De nombreux évènements artistiques, associant professionnels de l’art et enfants désignés handicapés, ont vu le jour ces deux dernières décennies. Au sein du champ de l’éducation, de nombreux « projets » artistiques sont menés, produits des programmes d’éducation artistique et culturelle à l’égard de populations « éloignées » des mondes de l’art et de la culture (Eloy & al ; 2021). Ces projets semblent toutefois se différencier d’une volonté de démocratisation culturelle et souhaitent plutôt se rapprocher des spécificités du public, faisant ainsi la part belle aux notions de « créativité », d’ « imaginaire », d’ « expression de soi », d’ « authenticité » (Gardou ; 2012). En s’adossant à la critique des prises en charge paternalistes (Zafiropoulos ; 1981), qui suggèrent que l’exclusion des enfants dits handicapés mentaux est le produit de l’imposition de programmes et de procédures standardisés niant la diversité des fonctionnements humains, l’activité artistique semble, a contrario, être disposée, « par nature » (Passeron ; 1991), à répondre aux objectifs de la logique inclusive en s’attachant à s’adapter aux singularités de chacun, et à libérer l’expression latente d’enfants devenus atypiques (Ebersold ; Dupont ; 2019).
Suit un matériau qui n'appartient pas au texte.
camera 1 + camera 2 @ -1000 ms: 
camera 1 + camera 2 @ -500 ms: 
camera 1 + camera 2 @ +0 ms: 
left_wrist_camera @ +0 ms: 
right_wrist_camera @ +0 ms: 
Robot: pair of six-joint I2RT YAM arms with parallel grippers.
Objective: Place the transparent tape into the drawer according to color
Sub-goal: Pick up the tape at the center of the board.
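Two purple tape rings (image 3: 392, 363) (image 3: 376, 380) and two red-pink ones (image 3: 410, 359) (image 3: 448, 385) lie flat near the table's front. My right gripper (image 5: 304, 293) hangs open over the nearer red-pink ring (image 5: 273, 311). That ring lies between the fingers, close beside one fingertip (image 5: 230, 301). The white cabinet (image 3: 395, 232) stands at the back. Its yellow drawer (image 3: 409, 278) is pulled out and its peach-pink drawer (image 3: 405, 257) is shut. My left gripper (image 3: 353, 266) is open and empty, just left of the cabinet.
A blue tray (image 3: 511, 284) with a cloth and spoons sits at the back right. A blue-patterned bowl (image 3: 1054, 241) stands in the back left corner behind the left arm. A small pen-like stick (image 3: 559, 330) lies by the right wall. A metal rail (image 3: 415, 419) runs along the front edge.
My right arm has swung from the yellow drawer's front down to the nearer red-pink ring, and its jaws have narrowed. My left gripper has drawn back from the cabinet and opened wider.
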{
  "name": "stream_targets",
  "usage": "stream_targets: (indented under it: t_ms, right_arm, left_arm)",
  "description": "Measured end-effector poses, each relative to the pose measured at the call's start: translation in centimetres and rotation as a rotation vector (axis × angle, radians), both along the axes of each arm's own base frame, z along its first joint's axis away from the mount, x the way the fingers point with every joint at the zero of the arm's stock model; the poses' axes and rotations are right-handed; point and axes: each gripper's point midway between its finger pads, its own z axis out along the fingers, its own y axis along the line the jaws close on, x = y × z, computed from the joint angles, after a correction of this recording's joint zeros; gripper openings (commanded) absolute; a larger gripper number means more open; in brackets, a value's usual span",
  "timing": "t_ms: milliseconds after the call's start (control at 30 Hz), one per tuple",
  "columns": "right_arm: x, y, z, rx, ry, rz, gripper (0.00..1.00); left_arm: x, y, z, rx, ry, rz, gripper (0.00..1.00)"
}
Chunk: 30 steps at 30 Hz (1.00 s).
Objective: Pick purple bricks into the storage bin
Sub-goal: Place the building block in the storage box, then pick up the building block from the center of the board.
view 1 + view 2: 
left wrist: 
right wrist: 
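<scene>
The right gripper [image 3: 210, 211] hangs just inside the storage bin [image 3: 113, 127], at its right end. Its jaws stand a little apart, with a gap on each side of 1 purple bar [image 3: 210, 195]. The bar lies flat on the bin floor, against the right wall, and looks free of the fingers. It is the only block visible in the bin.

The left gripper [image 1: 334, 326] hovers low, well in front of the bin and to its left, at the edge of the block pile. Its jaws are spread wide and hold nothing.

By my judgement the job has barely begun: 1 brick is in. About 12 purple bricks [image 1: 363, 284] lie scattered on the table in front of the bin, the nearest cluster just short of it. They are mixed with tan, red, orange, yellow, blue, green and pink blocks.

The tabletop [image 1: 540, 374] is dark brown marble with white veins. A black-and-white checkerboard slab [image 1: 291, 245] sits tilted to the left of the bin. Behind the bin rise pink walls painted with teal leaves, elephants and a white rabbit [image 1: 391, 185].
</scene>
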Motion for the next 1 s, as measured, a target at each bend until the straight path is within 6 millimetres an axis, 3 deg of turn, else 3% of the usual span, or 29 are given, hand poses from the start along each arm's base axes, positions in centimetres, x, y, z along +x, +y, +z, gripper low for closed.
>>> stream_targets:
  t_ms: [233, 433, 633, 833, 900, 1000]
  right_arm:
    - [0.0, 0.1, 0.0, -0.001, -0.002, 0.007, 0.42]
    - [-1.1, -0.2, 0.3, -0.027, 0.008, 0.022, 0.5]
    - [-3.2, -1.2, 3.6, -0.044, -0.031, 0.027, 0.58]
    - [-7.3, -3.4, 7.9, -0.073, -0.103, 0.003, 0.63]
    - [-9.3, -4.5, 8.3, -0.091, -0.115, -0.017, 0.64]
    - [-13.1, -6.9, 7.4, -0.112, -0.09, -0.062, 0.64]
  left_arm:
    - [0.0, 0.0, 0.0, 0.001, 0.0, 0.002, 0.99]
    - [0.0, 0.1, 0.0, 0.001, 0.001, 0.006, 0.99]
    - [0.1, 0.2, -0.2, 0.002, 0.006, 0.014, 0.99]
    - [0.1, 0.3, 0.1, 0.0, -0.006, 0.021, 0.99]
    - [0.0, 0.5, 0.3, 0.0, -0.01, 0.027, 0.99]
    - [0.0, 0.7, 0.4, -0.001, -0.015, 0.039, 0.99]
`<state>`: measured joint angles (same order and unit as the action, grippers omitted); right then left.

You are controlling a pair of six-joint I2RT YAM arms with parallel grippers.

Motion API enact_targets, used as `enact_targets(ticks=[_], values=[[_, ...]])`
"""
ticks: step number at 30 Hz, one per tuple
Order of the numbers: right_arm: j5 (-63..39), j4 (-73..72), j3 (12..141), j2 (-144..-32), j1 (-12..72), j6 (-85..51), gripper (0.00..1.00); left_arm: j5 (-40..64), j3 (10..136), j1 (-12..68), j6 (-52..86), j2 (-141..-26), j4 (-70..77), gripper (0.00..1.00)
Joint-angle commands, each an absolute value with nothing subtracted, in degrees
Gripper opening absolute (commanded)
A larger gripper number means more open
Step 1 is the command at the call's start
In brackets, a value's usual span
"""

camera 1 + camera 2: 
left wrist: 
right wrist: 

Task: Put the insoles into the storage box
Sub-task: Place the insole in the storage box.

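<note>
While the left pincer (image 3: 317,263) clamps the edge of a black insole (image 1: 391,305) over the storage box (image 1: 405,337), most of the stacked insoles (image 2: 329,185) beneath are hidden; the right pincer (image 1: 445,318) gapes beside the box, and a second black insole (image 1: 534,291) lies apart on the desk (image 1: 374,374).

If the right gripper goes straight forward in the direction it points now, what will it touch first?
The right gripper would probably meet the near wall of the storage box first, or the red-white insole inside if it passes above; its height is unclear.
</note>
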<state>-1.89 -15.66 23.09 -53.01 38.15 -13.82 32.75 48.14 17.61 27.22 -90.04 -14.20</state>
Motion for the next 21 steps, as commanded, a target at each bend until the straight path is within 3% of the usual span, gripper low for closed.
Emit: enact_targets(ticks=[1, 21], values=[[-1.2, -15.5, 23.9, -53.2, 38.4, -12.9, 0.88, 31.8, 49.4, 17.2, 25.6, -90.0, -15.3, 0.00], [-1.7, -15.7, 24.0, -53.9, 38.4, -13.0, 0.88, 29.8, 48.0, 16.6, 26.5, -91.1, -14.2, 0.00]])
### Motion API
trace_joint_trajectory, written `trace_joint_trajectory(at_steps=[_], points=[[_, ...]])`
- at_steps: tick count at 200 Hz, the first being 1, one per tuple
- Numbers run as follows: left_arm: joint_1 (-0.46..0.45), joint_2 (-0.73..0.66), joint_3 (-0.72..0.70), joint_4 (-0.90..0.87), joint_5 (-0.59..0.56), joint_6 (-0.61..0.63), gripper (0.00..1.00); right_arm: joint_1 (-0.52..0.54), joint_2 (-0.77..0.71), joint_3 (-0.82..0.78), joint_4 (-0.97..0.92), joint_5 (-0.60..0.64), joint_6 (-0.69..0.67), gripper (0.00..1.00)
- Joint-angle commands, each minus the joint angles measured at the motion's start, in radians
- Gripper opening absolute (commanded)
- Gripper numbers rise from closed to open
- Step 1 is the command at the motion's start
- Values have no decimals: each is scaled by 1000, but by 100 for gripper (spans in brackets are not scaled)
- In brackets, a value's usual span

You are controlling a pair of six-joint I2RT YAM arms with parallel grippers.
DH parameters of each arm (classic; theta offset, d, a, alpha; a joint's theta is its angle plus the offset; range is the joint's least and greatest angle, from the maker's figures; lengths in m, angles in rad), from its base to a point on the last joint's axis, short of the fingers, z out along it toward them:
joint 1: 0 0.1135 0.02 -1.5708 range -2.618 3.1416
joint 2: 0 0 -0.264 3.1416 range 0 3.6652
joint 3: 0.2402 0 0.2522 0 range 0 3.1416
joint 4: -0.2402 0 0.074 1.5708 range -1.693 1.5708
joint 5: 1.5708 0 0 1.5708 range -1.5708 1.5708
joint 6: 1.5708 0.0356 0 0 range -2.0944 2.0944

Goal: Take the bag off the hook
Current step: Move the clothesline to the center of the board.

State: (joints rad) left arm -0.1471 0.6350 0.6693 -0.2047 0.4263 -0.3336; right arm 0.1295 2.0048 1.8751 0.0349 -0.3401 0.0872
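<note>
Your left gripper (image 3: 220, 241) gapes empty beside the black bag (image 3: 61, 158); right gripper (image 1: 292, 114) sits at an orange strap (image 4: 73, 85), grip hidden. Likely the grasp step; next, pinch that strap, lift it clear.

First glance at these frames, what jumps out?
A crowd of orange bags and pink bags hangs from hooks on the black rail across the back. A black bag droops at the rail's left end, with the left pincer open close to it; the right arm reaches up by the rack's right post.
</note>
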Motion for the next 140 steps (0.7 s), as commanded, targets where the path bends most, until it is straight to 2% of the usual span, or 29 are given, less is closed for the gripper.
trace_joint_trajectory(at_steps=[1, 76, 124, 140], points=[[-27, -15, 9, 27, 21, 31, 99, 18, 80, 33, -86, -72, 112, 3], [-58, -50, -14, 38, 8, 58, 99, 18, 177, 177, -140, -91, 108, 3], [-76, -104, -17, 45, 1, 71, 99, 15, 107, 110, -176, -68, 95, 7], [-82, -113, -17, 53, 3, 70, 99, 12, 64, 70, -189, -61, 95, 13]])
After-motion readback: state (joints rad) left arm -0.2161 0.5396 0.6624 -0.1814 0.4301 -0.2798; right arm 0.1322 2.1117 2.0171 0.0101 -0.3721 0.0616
Cette journée d’étude entend s’intéresser en premier lieu à la conception de l’art qui sous-tend la mise en place de ces politiques dites inclusives. Elle entend mettre en perspective une certaine idée de l’art qui émerge au début du XXe siècle, souvent associée à la pureté enfantine (Bonnery ; Renard ; 2013). Cette perception de l’activité artistique sera également discutée au regard des représentations contemporaines du normal et du pathologique (Canguilhem ; 1966) que la figure de l’autiste de haut-niveau incarne aujourd’hui. Si l’enfant dit handicapé ne doit plus être perçu selon sa déficience, mais selon son potentiel caché ( Ehrenberg ; 2020), certains discours se référant aux neurosciences, désireux d’inverser le stigmate, prennent le risque de se teinter d’essentialisme (Davies ; 1994). Des travaux, notamment en sociologie de l’éducation, suggèrent que les discours et les pratiques pédagogiques de l’art centrés autour de la « capacité créative » de l’enfant prennent le risque de nier les supports sociaux sur lesquels reposent les actes qualifiés de « créatifs » (Lahire ; 2019). En renvoyant au « génie » ou bien au « talent » individuel certaines productions, l’enfant « anormal » retrouve une nouvelle forme davantage psychologisée, davantage individualisée aussi (Morel ; 2014).

Références bibliographiques :

  • Bernstein, B., Pédagogie, contrôle symbolique et identités, Laval, Presses universitaires de Laval, 2007
  • Bonnéry, S. & Renard, F. « Des pratiques culturelles contre l’échec et le décrochage scolaires. Sociologie d’un détour. » Lien social et Politiques, (70), 135–150, 2013.
  • Canguillhem, G. Le normal et le pathologique. Paris, PUF, 1966.
  • Davies, R. Le don de dyslexie, DDB, 2012.
  • Ebersold, S., Dupont, H. Evaluation des besoins, importunité scolaire et réinvention de l’inéducable. La Nouvelle Revue. Education et société inclusives, 86, 65-78, 2019.
  • Ehrenberg, A. « L’idéal du potentiel caché. Le rétablissement, le rite et la socialisation du mal », Anthropologie & Santé [En ligne], 20 | 2020
  • Eloy, F. & Al, Comment la culture vient aux enfants : repenser les médiations. Ministère de la Culture - DEPS, 2021.
  • Gardou, C. La société inclusive, parlons-en !, Paris, Eres, 2012.
  • Lahire, B. Enfances de classes, Paris, Le Seuil, 2019.
  • Morel, S. La médicalisation de l’échec scolaire, Paris, La Dispute, 2014.
  • Passeron, J-C. Le raisonnement sociologique, Paris, Le Seuil, 1991.
  • Zafiropoulos, M. Les arriérés : de l’asile à l’usine, Paris, Payot, 1981.